Leaving our safe flat anchorage, we found the skies quickly darkened and the waves picked up and continued to do so throughout the passage. Wave after wave and gust after gust hit and gave our boat a bit of a battering. We had allowed for 5 knots for the passage but even with three reefs in the main found the gusts took us over 6.
Several waves were big enough to qualify for the exclamation 'Oh sh*t' as they approached the boat. We were very grateful that this was just a 500 mile voyage and retreated to the main cabin to read books.

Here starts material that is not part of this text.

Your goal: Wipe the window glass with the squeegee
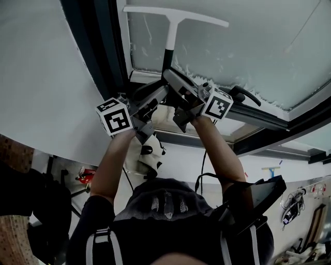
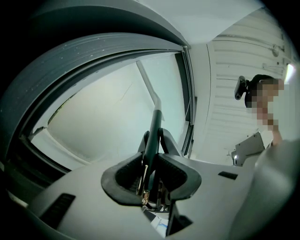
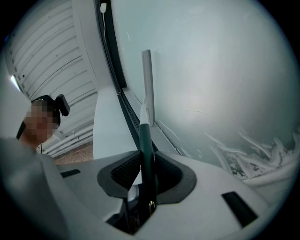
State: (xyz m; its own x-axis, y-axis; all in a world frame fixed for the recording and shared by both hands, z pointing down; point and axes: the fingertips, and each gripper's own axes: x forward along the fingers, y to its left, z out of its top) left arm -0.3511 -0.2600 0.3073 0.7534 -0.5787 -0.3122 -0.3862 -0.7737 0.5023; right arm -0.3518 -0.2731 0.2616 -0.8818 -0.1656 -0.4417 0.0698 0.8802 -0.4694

The calculation for slack water entry through Taputa pass into Rangiroa was complicated by the fact that we were using two Pacific guides and they didn't agree. Goran and Arne (two Swedes we knew from crewing for us through the Panama canal) had recently completed the passage and helpfully told us they came through fine at High Water.
We arrived off Taputa in the dark, so hove to for a couple of hours, still making nearly a knot. Unfortunately HW slack would not arrive until late afternoon, so we decided to go for the Low Water instead. This is shown as 3, 4 or 5 hours after moon rise, depending on the guide. Just to really stack everything in our favour, on top of an uncertain slack time, the wrong weather, and rough seas, we approached the pass during a total eclipse.
Our first attempt found the seas to be too dangerous, but 45 minutes later we went for it and in heavy seas lined up the first white transit posts to guide us in. Halfway in the transits change to red/white posts, now behind you, to help you avoid the sandbank and currents inside the entrance. We probably held our breath for most of this passage, which was exhilarating; Murray helmed superbly (Caz wrote this!!) with complete concentration, with Caroline looking astern at the transits for guidance, but having to also look at the 'Oh sh*t' waves catching up with us rapidly.
Dolphins play in this pass every day as they enjoy the waves and currents which provide a natural adventure playground for them.
Yes, this really is the pass into the centre of the atoll, looking out.